Đukanović received the seventeenth position on the Progressive Party's Aleksandar Vučić – Serbia Is Winning list for the 2016 election and was easily re-elected when the list won 131 mandates.

During the 2016–20 parliament, Đukanović was a member of the defense and internal affairs committee and the security services control committee; a member of Serbia's delegation to the NATO Parliamentary Assembly (where Serbia has observer status); the leader of Serbia's parliamentary friendship group with North Macedonia; and a member of its parliamentary friendship groups with Albania, Algeria, Argentina, Austria, Belarus, Belgium, Bosnia and Herzegovina, Brazil, Bulgaria, China, Cuba, Cyprus, the Czech Republic, France, Germany, Hungary, India, Iran, Israel, Italy, Japan, Kazakhstan, Mexico, Montenegro, North Korea, Poland, Russia, Slovakia, Slovenia, Spain, Sweden, Switzerland, Turkey, the United Kingdom, the United States of America, Venezuela, and the Sovereign Military Order of Malta.

Đukanović announced in July 2019 that he was suspending all political activities within the Progressive Party until certain individuals criticized by Aleksandar Vučić at a recent meeting of the party's main board were removed from their roles. He did not ultimately leave the party.

In May 2020, Đukanović encouraged supporters of the Progressive Party's administration to respond to opposition protesters by lighting torches from their roofs. An opposition political group subsequently filed criminal charges against him for hooliganism; he denied the charge – saying that he had instigated the action but was not an organizer – and described the criminal report as a "badge of honor."
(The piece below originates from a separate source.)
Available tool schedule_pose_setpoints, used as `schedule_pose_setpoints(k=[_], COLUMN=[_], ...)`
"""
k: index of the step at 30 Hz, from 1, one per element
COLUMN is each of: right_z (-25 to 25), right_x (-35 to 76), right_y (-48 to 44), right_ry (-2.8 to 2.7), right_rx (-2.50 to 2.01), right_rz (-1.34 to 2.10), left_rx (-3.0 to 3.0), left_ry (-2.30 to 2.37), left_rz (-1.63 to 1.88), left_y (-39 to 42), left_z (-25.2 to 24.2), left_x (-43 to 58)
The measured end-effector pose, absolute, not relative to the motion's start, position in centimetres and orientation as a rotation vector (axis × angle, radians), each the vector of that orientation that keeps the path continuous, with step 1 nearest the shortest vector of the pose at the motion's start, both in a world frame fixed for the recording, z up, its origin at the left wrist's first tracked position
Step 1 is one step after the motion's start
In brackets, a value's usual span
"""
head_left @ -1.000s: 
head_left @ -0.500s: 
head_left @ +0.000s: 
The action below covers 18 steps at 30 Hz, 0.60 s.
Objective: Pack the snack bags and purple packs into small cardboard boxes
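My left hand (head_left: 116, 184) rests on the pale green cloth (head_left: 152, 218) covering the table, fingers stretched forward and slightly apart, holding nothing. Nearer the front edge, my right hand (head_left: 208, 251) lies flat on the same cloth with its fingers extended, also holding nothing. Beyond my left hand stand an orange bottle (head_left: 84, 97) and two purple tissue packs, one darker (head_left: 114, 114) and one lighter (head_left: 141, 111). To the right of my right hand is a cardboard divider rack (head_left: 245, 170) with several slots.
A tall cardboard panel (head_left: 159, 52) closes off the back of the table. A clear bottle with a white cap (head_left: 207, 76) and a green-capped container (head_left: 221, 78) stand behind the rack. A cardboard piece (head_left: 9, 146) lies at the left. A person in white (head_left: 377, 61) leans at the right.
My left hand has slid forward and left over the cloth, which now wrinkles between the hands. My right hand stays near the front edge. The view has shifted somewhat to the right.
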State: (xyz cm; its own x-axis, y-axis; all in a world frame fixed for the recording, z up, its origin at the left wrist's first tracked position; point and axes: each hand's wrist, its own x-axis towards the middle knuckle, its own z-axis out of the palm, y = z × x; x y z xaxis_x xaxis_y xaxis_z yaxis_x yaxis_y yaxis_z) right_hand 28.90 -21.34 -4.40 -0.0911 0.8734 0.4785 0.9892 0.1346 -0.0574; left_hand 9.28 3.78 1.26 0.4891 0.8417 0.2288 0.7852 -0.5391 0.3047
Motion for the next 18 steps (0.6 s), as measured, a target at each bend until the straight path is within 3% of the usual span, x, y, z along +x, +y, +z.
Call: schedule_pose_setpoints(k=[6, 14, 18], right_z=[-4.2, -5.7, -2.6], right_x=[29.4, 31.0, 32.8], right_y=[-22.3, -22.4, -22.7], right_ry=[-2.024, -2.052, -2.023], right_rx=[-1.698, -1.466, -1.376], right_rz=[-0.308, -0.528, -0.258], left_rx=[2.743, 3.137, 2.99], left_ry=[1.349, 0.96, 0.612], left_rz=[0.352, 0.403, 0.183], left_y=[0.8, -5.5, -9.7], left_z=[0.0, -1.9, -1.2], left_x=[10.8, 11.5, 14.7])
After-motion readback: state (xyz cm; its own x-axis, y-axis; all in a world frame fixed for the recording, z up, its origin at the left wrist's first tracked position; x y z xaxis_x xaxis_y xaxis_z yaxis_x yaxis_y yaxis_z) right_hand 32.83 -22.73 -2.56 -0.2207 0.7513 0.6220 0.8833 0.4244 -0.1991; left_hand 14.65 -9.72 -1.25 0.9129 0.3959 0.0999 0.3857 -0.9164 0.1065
He received the twenty-seventh position on the Progressive Party's list in the 2020 Serbian parliamentary election and was elected to a third term when the list won a landslide majority with 188 mandates. He is now the chair of the committee on the judiciary, public administration, and local self-government. He continues to serve on the security services committee and in Serbia's delegation to the NATO parliamentary assembly and is a member of the parliamentary friendship groups with Argentina, Austria, Brazil China, Cuba, Cyprus, the Czech Republic, France, Germany, Greece, Hungary, Iran, Israel, Italy, Japan, Russia, Spain, Turkey, the United Kingdom, and the United States of America.

In August 2020, he tweeted that he hoped Serbian citizens vacationing in Croatia would receive "a broken car and punctured tires, a slap or a kick in the buttocks, annoyed waiters who ignore you, the worst of insults and threats." This comment, which occurred against the backdrop of the anniversary of Operation Storm, was met with criticism. In a follow-up tweet, Đukanović accused Croatia of celebrating the legacy of the Nazis and Ustaše and the ethnic cleansing of Serbs, and continued to criticize Serbs who vacationed there. He added that his tweets represented only his views and not those of the Progressive Party.

During the 2022 North Kosovo crisis, Đukanović stated that it was necessary to "denazify the Balkans", in reference to the 2022 Russian invasion of Ukraine.

On 21 November 2024, in the very beginning of the 2024-2025 Serbian anti-corruption protests, Đukanović tweeted "We must fight against anarchist terrorists, fake commie intellectuals, the pseudo-elite that is ravaging Serbia with anti-Serbian attitudes. It is time to stop this social scum. In every place and at every step. Firstly, in every discussion, and God forbid, if necessary, with force. This scum will no longer be able to terrorize this country. Long live Serbia and just fight bravely".

In December 2024, commenting on the involvement of high school students in the 2024-2025 Serbian anti-corruption protests, Đukanović stated that "children are property of the state until they reach the age of majority". The statement caused great controversy, with the Commissioner for the Protection of Equality, Brankica Janković, describing it as "utterly unfounded, dangerous, and condemnable". Đukanović defended his statement by claiming it was "metaphorical" and "taken out of context".